La chaleur commence et mon pays me manque. Impossible de construire un igloo par ce temps. Alors que j'étais coincé entre deux saucisses géantes dans le bus, je me suis rappelé mon hiver à Montréal, il y a un an.
Ce fut, paraît-il, un hiver doux. Et c'est vrai que je ne sortais qu'en pull et veste, une paille pour le québecois normalement constitué... Moins neuf ° de vents me chatouillaient les oreilles, et Arcade Fire les réchauffait au sortir du cinéma. Les nuits étaient magiques.

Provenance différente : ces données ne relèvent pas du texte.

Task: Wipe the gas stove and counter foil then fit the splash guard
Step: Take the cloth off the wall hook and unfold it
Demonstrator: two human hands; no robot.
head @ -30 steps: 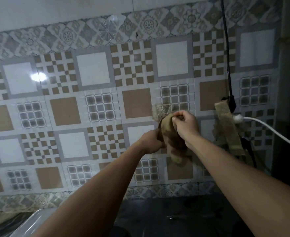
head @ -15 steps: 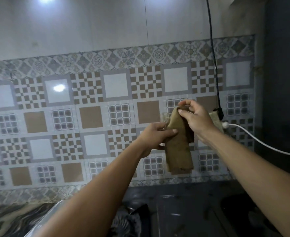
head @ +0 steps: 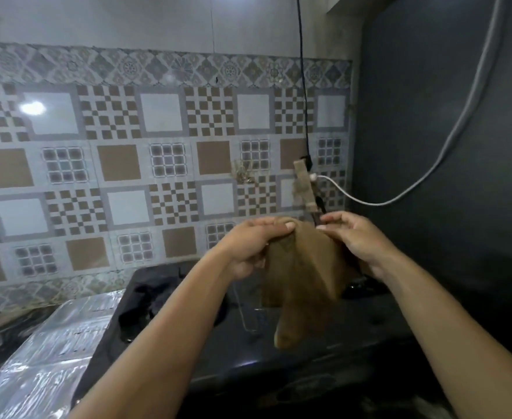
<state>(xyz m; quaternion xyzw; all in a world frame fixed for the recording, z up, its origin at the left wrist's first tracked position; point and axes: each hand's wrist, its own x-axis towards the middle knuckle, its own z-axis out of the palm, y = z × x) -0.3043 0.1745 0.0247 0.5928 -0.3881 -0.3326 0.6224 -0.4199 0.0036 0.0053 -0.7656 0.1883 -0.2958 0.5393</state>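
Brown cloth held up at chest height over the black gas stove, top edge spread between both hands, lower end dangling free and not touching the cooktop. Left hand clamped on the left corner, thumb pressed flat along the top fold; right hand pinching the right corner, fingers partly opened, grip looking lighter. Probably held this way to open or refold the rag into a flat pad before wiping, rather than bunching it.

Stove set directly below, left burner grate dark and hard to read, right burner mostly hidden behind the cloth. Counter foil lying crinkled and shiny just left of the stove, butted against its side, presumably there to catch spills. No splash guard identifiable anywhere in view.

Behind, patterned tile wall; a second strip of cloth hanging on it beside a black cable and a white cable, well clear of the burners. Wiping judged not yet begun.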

Il y eut de la neige au-dessus de ma tête en décembre. J'en ai avalé beaucoup, et un peu me reste encore dans la gorge quand je repense à certains moments moins agréables. Je ne dormais pas dans le bon lit.
Les jours se sont plus ou moins effacés de ma mémoire, mais les soirées, lorsque le soleil allait s'éteindre dans la schlasse, me reviennent par vagues. Et bien que sur le moment je n'ai jamais eu aussi peur, ni n'ai autant pleuré de joie en prenant un bain chaud, ma nuit blanche dans la cage d'escalier m'est à présent un bon souvenir. Marcher dans le froid à cinq heures, dormir dans le métro... Jamais je ne l'aurais autant remercié d'être si lent.
Et je me souviens de la laverie de Montréal. Comme au pays, je partais et revenais avec mes sacs de vêtements dans les bras ; quelques enfants battaient le pavé en attendant que les feuilles mortes ne remontent, je ne comprenais jamais s'ils me saluaient ou me narguaient.
A l'automne ou en hiver, la laverie était toujours ouverte, avec son petit microcosme qu'il est inutile de tenter de recréer. C'était une bulle de chaud, au milieu de rien, ces gens qui ne savaient même pas qui j'étais, et c'était bien. Les incertitudes du début - mais il faut mettre combien de pièces ? Un ou deux tours de séchoir ? Et la poudre, vaut-il mieux l'acheter ici ou en magasin ? - firent place à la maestria, et finalement je ne me suis jamais aussi bien mélangé aux gens de là-bas qu'ici.
Au contraire des courses. Mais c'est autre chose.
Et ça me faisait du bien de parler québecois au lieu d'anglais. Il y avait sous les étoiles montréalaises ces nuances qui me faisaient toujours sentir étranger ; et pourtant mon coeur se déchira en deux lorsqu'il fallut rentrer. Au départ j'avais déjà regretté le décollage, tremblant et en larmes, et au retour j'ai regardé le sol jusqu'à ce qu'il s'efface dans les nuages-icebergs.
Une prairie de lys les a remplacés, et je fus rempli de joie à l'idée de rentrer.